Un repartidor fue despojado de su motocicleta a punta de pistola en Miramontes y semanas antes una mujer fue asaltada por motociclistas en Lomas del Mayab.
Dos videos grabados por cámaras de seguridad en sectores residenciales de Tegucigalpa volvieron a poner bajo discusión la seguridad cotidiana en la capital hondureña.
El caso más reciente ocurrió la noche del martes en la colonia Miramontes, donde un repartidor que acababa de entregar un pedido fue interceptado por hombres armados y obligado a entregar su motocicleta.
La secuencia duró apenas segundos. El joven había estacionado frente a una vivienda y se disponía a marcharse cuando fue amenazado con armas de fuego.
Los asaltantes huyeron con la motocicleta, su herramienta de trabajo, mientras vecinos auxiliaron a la víctima.

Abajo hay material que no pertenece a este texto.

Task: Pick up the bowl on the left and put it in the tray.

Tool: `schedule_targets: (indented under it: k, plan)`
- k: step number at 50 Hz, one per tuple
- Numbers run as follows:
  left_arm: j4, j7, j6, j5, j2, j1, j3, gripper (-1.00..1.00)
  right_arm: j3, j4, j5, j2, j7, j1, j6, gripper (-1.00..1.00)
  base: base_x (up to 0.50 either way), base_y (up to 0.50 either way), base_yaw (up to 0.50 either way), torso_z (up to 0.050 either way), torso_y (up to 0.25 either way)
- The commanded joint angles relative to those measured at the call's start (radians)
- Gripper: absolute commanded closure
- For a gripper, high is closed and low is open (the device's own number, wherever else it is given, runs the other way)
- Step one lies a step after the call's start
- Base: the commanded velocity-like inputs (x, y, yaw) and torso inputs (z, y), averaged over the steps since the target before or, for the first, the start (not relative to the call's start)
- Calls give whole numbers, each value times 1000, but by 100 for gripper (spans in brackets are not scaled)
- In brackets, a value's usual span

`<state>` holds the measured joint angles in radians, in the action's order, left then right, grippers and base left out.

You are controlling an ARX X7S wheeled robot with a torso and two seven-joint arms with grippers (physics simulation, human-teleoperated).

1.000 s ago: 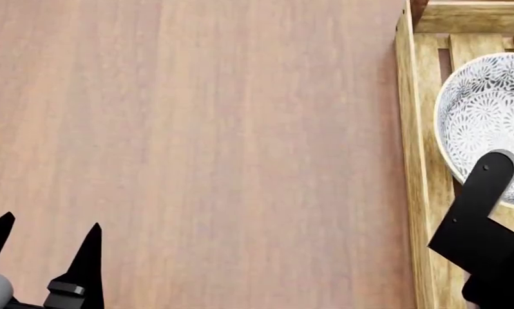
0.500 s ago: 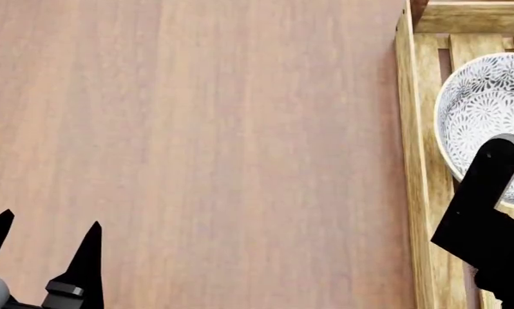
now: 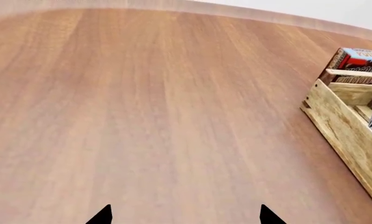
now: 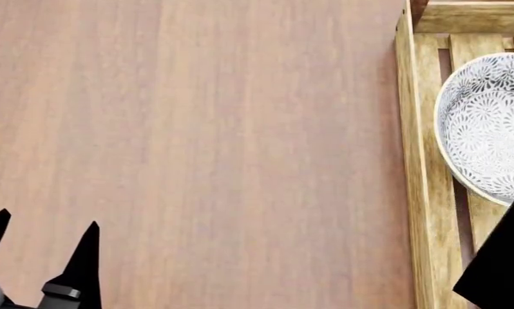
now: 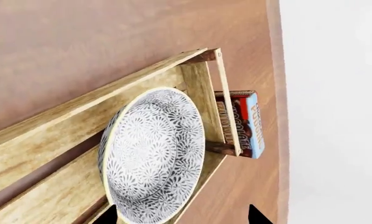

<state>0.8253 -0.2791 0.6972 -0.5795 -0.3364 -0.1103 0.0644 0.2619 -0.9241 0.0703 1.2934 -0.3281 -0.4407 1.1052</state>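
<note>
The bowl [image 4: 489, 129], white with a grey-blue floral pattern, sits inside the light-wood slatted tray [image 4: 416, 161] at the right edge of the head view. Nothing holds it. In the right wrist view the bowl [image 5: 152, 156] lies in the tray [image 5: 68, 121] just ahead of my right gripper [image 5: 181, 215], which is open, with its tips wide apart and off the rim. Only a black part of the right arm [image 4: 502, 270] shows in the head view. My left gripper [image 4: 46, 222] is open over bare table at the bottom left, far from the tray.
A chocolate pudding box [image 5: 245, 121] stands against the tray's far end rail, and the same pudding box [image 3: 360, 58] shows in the left wrist view beyond the tray [image 3: 344, 126]. The wooden table [image 4: 223, 141] spreads wide to the left of the tray.
My right arm has drawn back toward the lower right, off the bowl, uncovering its rim. The bowl stays put in the tray. The left gripper has barely moved.
</note>
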Motion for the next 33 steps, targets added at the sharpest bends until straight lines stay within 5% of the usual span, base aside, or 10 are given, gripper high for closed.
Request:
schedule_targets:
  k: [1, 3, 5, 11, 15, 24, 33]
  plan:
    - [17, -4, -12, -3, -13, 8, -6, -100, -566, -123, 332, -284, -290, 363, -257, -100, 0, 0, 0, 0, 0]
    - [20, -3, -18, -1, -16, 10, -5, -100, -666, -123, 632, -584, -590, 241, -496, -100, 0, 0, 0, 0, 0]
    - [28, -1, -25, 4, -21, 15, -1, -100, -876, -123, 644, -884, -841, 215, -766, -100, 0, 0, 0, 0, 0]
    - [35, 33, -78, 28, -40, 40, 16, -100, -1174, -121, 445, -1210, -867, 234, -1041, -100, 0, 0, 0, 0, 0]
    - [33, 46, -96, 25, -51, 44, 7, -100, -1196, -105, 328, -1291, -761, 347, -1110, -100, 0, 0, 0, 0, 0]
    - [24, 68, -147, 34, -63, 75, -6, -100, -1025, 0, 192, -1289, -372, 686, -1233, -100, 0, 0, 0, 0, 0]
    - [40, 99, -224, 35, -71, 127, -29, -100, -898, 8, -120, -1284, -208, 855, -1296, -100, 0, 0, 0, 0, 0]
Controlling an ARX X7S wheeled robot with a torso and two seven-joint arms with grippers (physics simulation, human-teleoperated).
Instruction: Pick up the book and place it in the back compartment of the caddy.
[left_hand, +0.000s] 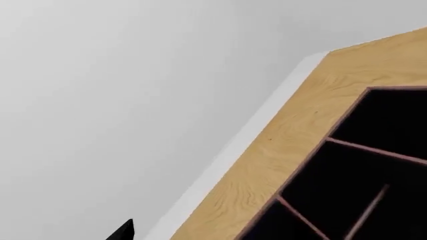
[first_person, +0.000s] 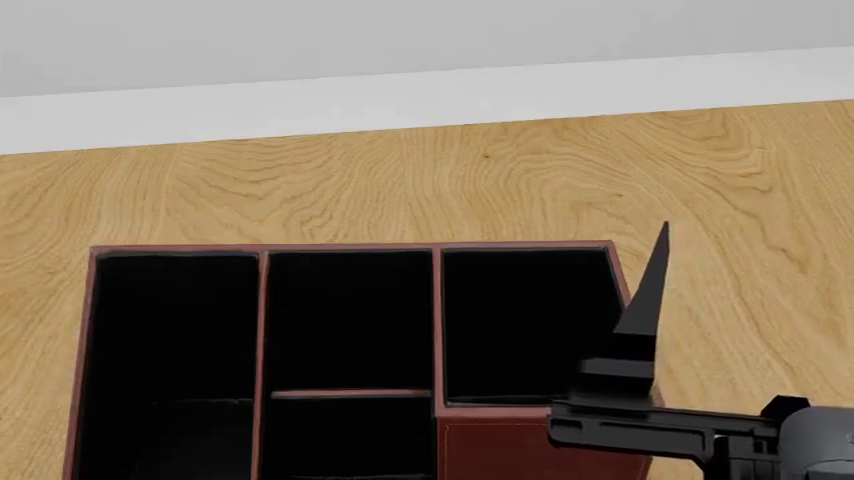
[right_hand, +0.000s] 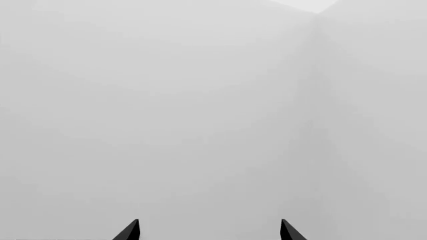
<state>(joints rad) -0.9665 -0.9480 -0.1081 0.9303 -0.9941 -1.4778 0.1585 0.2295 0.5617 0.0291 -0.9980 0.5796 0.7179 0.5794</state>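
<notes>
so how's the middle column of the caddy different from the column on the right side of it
The middle column is split by a short cross divider into two sections; the right column is one undivided space. The middle column runs on past the bottom of the head view, while the right column ends at a near wall with a red-brown outer face below it. The right end effector overlaps the right column's edge, not the middle one. Both are black inside with thin red-brown rims.

No readable text, no labels, no numbers — plain rendered surfaces only
</notes>
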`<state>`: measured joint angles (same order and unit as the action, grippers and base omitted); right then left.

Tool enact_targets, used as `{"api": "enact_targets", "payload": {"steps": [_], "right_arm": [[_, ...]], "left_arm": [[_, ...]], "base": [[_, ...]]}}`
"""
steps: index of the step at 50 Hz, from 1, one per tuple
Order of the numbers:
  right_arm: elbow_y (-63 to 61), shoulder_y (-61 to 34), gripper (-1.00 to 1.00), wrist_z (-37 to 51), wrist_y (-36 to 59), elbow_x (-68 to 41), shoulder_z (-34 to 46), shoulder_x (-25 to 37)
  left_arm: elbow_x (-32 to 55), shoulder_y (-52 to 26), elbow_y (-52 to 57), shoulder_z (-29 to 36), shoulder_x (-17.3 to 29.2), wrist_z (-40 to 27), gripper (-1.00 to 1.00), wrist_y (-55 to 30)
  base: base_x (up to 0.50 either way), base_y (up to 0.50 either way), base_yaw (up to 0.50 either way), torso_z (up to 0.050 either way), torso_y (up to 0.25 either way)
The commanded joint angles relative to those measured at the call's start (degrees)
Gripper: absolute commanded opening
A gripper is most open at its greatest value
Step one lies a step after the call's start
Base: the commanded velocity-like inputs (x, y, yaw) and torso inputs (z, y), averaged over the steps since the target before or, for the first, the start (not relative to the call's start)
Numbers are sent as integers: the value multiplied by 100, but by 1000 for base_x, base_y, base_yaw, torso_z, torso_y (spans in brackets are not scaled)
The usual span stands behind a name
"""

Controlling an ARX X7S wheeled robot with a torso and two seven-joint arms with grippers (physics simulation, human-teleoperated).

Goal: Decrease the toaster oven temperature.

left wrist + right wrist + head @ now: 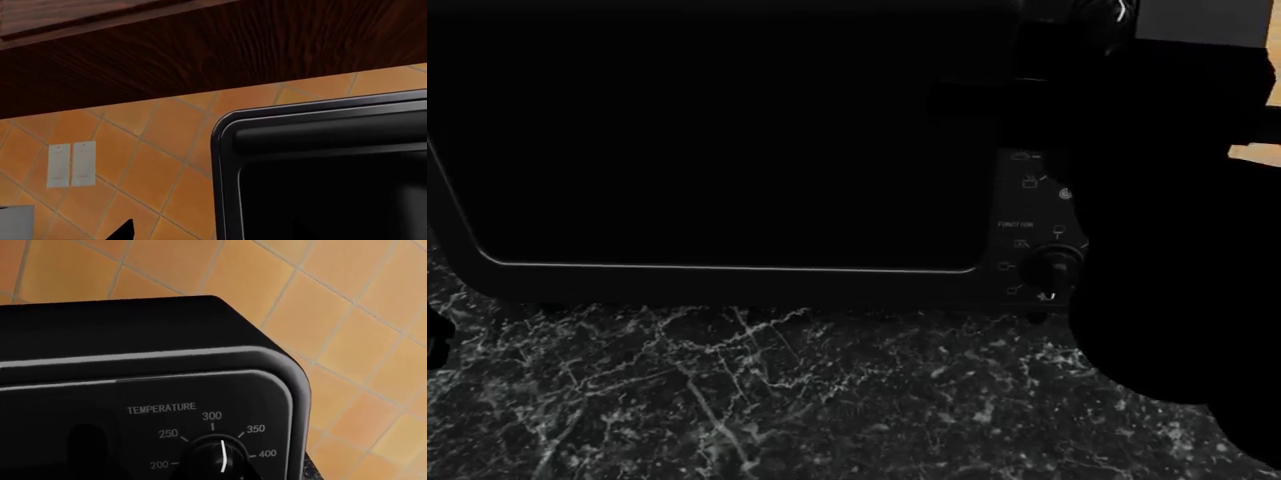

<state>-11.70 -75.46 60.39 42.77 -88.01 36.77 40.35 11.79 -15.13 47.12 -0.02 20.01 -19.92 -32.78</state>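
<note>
The black toaster oven [721, 140] fills the head view, with its dark glass door and a knob column at its right. Only the lowest knob [1050, 265], under the word FUNCTION, shows there. My right arm [1154, 200] is a black mass over the upper knobs, and its gripper cannot be made out. In the right wrist view the temperature knob [217, 459] sits at the frame's edge, its white line between 300 and 350, closer to 300. The left wrist view shows the oven's upper left corner [230, 132] and one dark fingertip [125, 230].
The oven stands on a dark marble counter [761, 390]. Orange tiled wall [160, 150] is behind it, with two white outlet plates [71, 164]. A dark wood cabinet [200, 45] hangs above the oven.
</note>
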Motion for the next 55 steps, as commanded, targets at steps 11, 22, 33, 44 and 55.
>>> {"api": "enact_targets", "payload": {"steps": [11,22,33,44,55], "right_arm": [[443,-301,-100,-950,456,304,677,1],[217,-547,-100,-1108,927,547,1027,94],[85,-797,-100,-1343,1348,801,1373,114],[-39,-1001,-100,-1497,1726,989,1675,136],[-229,-1167,-100,-1709,2034,1247,1994,190]], "left_arm": [[11,-18,-34,63,12,-50,100,14],[37,-17,13,58,29,-80,100,-13],[42,-35,-14,82,36,-105,100,-3],[57,-74,-15,106,49,-128,100,-25],[73,-76,22,111,76,-149,100,-39]], "base": [[13,2,10,0,0],[13,2,9,0,0],[12,2,9,0,0],[11,2,8,0,0],[7,1,6,0,0]]}}
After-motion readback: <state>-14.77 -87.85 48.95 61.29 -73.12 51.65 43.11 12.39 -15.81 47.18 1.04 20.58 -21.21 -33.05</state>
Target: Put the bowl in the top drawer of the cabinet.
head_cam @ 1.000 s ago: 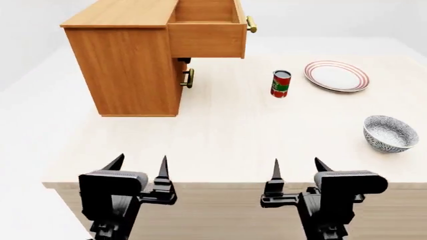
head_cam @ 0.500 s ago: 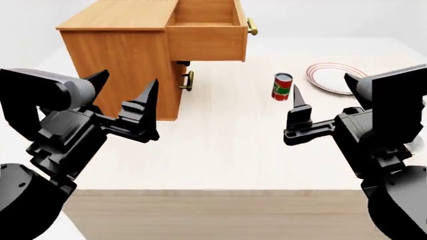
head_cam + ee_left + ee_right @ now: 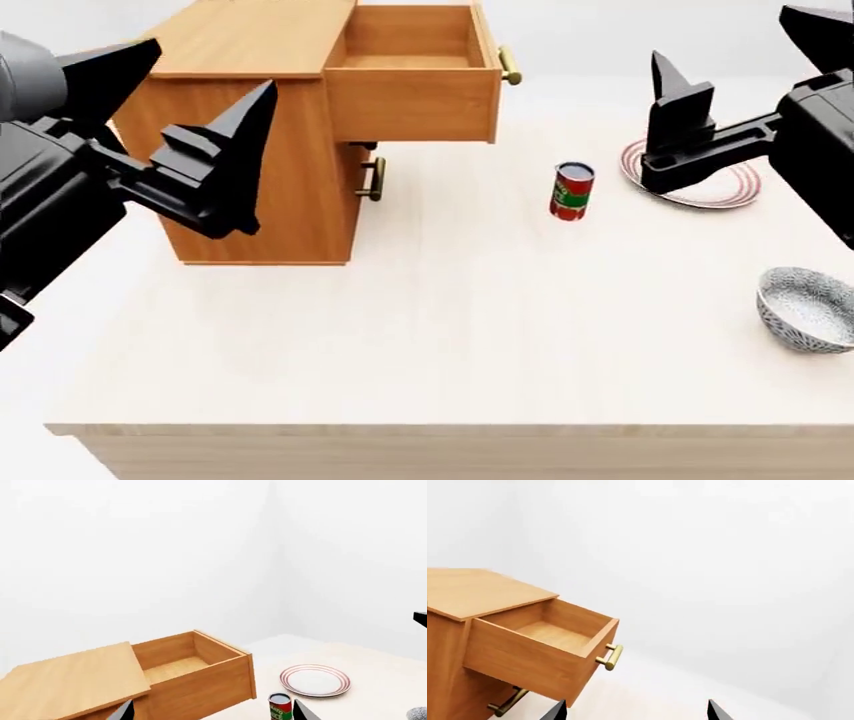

El hecho quedó registrado por cámaras de vigilancia y la Dirección Policial de Investigaciones inició el análisis de las imágenes para intentar establecer identidades y la ruta de escape, de acuerdo con los reportes preliminares.
El episodio recuerda otro asalto registrado semanas antes en Lomas del Mayab.
En aquella ocasión, una cámara captó a varios motociclistas pasando frente a una mujer que se encontraba junto a su vehículo. Tres de ellos regresaron posteriormente, la rodearon y le quitaron la cartera.
Dos presuntos implicados fueron detenidos posteriormente, según los reportes difundidos sobre el caso.
Aunque se trata de hechos distintos, ambos comparten elementos: ocurren rápidamente, utilizan motocicletas para movilizarse y quedan expuestos gracias a sistemas privados de videovigilancia.
La paradoja entre estadísticas y sensación de inseguridad
La difusión de estos videos ocurre mientras las autoridades presentan resultados positivos en otros indicadores de seguridad.
La Secretaría de Seguridad informó recientemente que más de 100 municipios registraban cero homicidios, además de 117 estructuras criminales desarticuladas, más de 5.000 capturas y cerca de 4.000 armas decomisadas.
Pero reducir los homicidios no significa necesariamente que desaparezcan otras formas de criminalidad.
Los robos, asaltos callejeros, extorsiones y hurtos forman parte de la experiencia diaria de seguridad de una población y pueden mantener una elevada percepción de riesgo incluso cuando bajan los asesinatos.
Ese contraste ayuda a explicar por qué un video de pocos segundos puede generar una reacción ciudadana muy distinta a la que sugieren algunos indicadores oficiales.

Las motocicletas están en el centro del problema
La propia Policía reconoce el peso que tiene el robo de automotores en la capital.
Hasta julio, la DPI reportaba haber recuperado 277 vehículos robados durante 2026: 230 motocicletas y 47 automóviles, mediante operaciones desarrolladas principalmente en Tegucigalpa y Comayagüela.
La institución también ha advertido que algunas unidades robadas son modificadas mediante alteraciones de números de motor y chasis para dificultar su identificación y facilitar su comercialización ilegal.
Para un trabajador de delivery, además, perder la motocicleta significa algo más que sufrir un robo: puede representar quedarse sin la herramienta que genera sus ingresos.

Las cámaras se convierten en testigos
Los dos casos muestran además la importancia creciente de la videovigilancia privada.
Las cámaras permiten reconstruir movimientos, vestimenta, vehículos y rutas utilizadas por los sospechosos. En Lomas del Mayab, las imágenes habrían contribuido a seguir la pista de los presuntos asaltantes.
Pero su utilidad comienza después del delito. El reto de seguridad sigue siendo evitar que el asalto ocurra.
Honduras puede exhibir menos homicidios, más capturas o vehículos recuperados y, al mismo tiempo, enfrentar ciudadanos que siguen sintiéndose vulnerables al salir de casa, estacionarse frente a una vivienda o realizar una entrega.
Por eso, la seguridad no se mide únicamente por cuántas personas dejan de morir, sino también por cuántas pueden vivir, trabajar y desplazarse sin miedo a convertirse en la próxima imagen viral de una cámara de vigilancia.